Virtualization Performance Management – What If We Started Over?

Javier Soltero (the Founder of Hyperic) and now the CTO of the SaaS and Application Services Group at VMware just put up a very interesting post called The GreenField Enterprise, which is about “How would we do it if we could start over”.  While there are probably no enterprises that can actually start over from scratch this is an important analytical exercise to go through since it can identify the right way to go about things without having those decisions being encumbered by the legacy of what we have done before.

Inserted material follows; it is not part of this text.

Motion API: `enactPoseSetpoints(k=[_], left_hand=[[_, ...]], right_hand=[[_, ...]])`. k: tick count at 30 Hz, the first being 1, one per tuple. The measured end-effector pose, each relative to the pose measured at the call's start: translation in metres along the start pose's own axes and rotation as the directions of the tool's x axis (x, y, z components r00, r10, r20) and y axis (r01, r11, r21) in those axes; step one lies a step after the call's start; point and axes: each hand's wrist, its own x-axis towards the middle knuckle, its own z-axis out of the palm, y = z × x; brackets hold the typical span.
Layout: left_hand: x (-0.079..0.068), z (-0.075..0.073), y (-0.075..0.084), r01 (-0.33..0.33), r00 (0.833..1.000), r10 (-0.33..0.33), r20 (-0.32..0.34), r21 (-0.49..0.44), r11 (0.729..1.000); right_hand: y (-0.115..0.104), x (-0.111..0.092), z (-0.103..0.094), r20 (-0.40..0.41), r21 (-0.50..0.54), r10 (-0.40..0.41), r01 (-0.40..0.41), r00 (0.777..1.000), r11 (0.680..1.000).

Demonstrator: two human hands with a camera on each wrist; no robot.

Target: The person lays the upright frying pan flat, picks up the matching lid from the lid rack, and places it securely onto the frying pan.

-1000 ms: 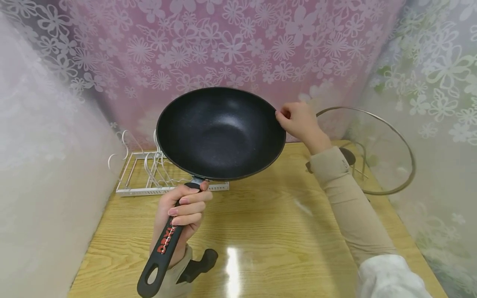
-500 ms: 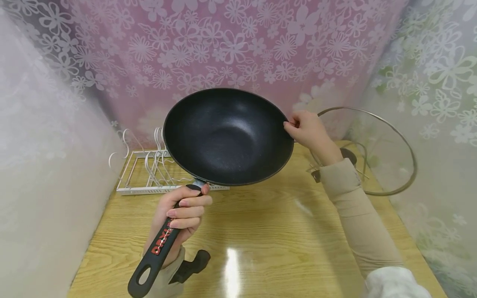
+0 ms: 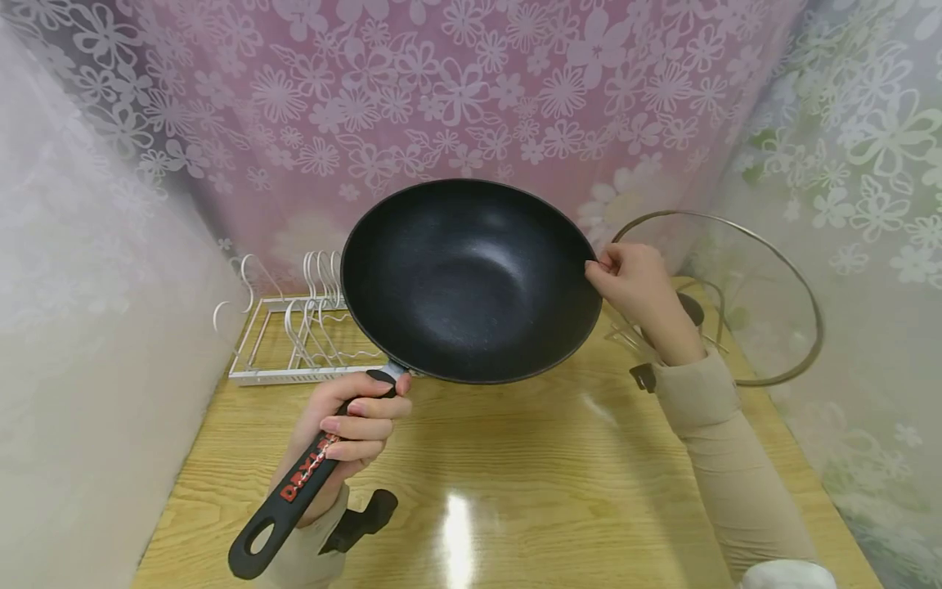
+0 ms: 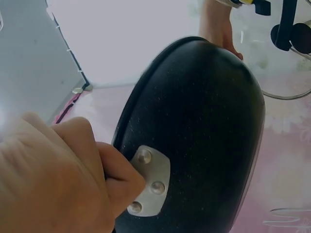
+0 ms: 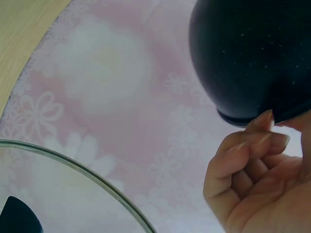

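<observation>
A black wok (image 3: 471,286) is held up above the table in the head view, its dark inside facing me. My left hand (image 3: 352,425) grips its black handle (image 3: 275,507), which has red lettering and a hanging hole near the end. At the opposite side, my right hand (image 3: 636,282) pinches the rim between thumb and fingers. The left wrist view shows the wok's outer side and a riveted metal bracket (image 4: 154,182) next to my left hand (image 4: 58,174). From the right wrist, my right hand (image 5: 257,179) shows with curled fingertips at the rim.
A white wire rack (image 3: 294,335) stands at the table's back left, partly behind the wok. At the back right, a large glass lid (image 3: 805,303) with a metal rim stands upright behind my right forearm. The wooden table (image 3: 530,466) has flowered curtains around it.
The wok has shifted to the right and slightly down, with both hands still on it. The handle's end has swung left, and more of the rack now shows.
</observation>
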Motion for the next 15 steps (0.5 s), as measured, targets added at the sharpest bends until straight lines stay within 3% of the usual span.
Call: enactPoseSetpoints(k=[15], left_hand=[[-0.005, -0.005, 0.014, 0.166, 0.986, -0.166, -0.008, 0.031, 0.986]], right_hand=[[-0.011, -0.051, -0.012, -0.085, -0.027, 0.155, -0.158, 0.984, 0.987]])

Javier’s post covers Infrastructure, Applications, Services, Security and Management. For the balance of this post we will focus upon the relationship between Infrastructure and Management of that Infrastructure. So first of all, what would our next generation infrastructure look like if we had a clean sheet of paper? We would like to propose that it would adhere to the following principles:

  • That our infrastructure would be organized into horizontal layers with truly standard and open interfaces between the layers. Those layers would probably very much mirror the layers that we have today – storage, storage networking, local area networking (or perhaps the previous two converged as is the current trend), compute (CPU and memory), a user access network, and finally end user devices. If the infrastructure in fact goes in this direction this would be a direct repudiation of everything that Oracle is doing.
  • That due to this more formal layering that it would be much easier to replace one product from vendor A with another product from vendor B within each layer of the stack. Vendors will of course resist this since they want to make it hard for their products to be replaced – but the trend in this direction is already strong and likely irreversible.
  • This infrastructure should be much more self-instrumenting than is our current infrastructure. The infrastructure would be largely responsible itself for collecting load, utilization,  response time or latency information on every request that is placed on each component of the infrastructure. The infrastructure would also be responsible for publishing this stream of information to management products that subscribe to the stream, eliminating the complexities and overhead of having tools poll the infrastructure for metrics. This is necessary because as workloads become more dynamic and the rate of change in how workloads increases (due to virtualization) it will become increasingly difficult for bolt on after the fact instrumentation to collect the required level of data about performance often enough to guarantee infrastructure and applications performance.
  • That this infrastructure and its self-instrumentation is at is core multi-tenant. In other words, the infrastructure needs to be able to be aware of who the “customer” is for each CPU execution cycle, each memory read or write, each I/O request, each packet sent over a network, and each read or write from or to the storage array. As a result of this multi-tenant aware self-instrumentation it will be possible for the infrastructure to not only report to each individual customer what the latency is for that customers’ workloads, but also self-configure to guarantee that latency (or infrastructure response time) SLA’s are met for specified business critical workloads. Note that really demanding and sensitive enterprise workloads are probably not going to go into public clouds until this issue and secure multi-tenancy are resolved.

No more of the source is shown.